• **INSTRUCTIONS FOR THE TASK**
An exact reproduction of the lines from the one with "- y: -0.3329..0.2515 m" to the end of the data below is required. No other lines may be included.

• **DATASET SECTION**
- - - -

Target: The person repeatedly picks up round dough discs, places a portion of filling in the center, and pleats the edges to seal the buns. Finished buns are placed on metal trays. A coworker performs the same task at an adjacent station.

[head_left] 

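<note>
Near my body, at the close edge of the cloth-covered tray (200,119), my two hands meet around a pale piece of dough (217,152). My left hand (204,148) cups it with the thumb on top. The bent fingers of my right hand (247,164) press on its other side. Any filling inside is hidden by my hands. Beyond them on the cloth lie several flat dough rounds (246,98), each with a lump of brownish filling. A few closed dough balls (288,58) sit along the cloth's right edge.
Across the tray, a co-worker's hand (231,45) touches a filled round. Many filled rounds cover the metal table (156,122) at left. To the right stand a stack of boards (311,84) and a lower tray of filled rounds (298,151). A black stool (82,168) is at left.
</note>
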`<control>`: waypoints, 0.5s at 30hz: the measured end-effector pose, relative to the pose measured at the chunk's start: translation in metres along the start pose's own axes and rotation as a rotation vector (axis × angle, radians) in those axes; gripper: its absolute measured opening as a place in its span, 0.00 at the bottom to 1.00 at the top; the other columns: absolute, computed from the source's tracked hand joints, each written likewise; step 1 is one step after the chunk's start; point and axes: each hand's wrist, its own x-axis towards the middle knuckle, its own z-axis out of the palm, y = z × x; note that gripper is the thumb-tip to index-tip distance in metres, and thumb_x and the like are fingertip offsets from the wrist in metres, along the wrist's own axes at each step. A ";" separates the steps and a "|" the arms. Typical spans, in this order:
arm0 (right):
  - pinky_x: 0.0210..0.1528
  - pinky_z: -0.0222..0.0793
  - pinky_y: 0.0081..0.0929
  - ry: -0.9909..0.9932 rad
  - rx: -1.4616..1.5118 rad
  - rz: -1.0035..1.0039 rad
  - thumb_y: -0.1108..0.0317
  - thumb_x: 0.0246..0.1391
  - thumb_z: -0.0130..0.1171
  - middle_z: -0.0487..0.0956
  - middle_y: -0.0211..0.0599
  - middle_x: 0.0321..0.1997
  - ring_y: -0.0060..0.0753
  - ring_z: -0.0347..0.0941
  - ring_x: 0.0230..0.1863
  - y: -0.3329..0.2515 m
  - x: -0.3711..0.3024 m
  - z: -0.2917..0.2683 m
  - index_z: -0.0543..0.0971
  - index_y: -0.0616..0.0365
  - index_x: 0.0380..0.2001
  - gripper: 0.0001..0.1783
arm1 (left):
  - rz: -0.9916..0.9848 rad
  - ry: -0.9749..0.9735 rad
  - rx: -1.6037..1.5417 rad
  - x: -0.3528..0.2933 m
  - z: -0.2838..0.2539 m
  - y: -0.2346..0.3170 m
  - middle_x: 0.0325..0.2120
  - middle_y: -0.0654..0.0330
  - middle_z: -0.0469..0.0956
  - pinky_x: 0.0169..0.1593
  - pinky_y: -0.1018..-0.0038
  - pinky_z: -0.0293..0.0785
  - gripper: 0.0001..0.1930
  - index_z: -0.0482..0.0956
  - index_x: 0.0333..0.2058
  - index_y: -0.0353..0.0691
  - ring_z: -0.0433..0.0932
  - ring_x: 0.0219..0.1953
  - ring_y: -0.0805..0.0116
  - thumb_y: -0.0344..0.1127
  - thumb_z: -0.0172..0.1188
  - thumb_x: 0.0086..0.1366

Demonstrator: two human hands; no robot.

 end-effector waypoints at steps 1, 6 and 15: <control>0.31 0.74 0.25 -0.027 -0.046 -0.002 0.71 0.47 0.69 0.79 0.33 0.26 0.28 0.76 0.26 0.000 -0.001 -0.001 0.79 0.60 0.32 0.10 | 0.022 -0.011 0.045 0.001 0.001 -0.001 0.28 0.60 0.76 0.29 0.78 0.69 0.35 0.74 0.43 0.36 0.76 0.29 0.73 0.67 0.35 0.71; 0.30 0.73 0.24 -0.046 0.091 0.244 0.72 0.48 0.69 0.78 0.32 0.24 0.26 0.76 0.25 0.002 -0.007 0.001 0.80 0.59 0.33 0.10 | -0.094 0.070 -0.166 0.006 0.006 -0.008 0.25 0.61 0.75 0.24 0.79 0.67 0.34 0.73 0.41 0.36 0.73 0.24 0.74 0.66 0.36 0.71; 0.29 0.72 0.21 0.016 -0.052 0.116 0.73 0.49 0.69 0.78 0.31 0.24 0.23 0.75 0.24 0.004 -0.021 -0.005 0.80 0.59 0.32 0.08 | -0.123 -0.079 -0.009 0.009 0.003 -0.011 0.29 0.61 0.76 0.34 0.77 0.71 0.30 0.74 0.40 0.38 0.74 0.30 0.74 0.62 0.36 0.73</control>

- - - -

• **RESPONSE TO THE EXERCISE**
  - y: -0.3329..0.2515 m
  - x: -0.3711..0.3024 m
  - z: -0.2917..0.2683 m
  - index_z: -0.0543..0.0971
  - index_y: -0.0616..0.0365
  - index_x: 0.0380..0.2001
  - gripper: 0.0001..0.1783
arm1 (left):
  - rz: -0.9916..0.9848 rad
  - ry: -0.9749..0.9735 rad
  - rx: -1.6037..1.5417 rad
  - x: -0.3528..0.2933 m
  - z: -0.2838..0.2539 m
  - y: -0.2346..0.3170 m
  - middle_x: 0.0325..0.2120
  - middle_y: -0.0654..0.0330
  - middle_z: -0.0469..0.0956
  - pinky_x: 0.0169..0.1593
  - pinky_y: -0.1018..-0.0038
  - pinky_z: -0.0293..0.0785
  - gripper: 0.0001..0.1930
  - index_z: -0.0482..0.0956
  - index_x: 0.0333..0.2058
  - index_y: -0.0353..0.0691
  - ring_z: -0.0433..0.0932
  - ring_x: 0.0219..0.1953
  - ring_y: -0.0805..0.0116
  - thumb_y: -0.0344..0.1127
  - thumb_z: -0.0172..0.1188
  - thumb_x: 0.0086..0.1366

Demonstrator: two human hands; no robot.

 end-effector waypoints at steps 1, 6 and 15: <control>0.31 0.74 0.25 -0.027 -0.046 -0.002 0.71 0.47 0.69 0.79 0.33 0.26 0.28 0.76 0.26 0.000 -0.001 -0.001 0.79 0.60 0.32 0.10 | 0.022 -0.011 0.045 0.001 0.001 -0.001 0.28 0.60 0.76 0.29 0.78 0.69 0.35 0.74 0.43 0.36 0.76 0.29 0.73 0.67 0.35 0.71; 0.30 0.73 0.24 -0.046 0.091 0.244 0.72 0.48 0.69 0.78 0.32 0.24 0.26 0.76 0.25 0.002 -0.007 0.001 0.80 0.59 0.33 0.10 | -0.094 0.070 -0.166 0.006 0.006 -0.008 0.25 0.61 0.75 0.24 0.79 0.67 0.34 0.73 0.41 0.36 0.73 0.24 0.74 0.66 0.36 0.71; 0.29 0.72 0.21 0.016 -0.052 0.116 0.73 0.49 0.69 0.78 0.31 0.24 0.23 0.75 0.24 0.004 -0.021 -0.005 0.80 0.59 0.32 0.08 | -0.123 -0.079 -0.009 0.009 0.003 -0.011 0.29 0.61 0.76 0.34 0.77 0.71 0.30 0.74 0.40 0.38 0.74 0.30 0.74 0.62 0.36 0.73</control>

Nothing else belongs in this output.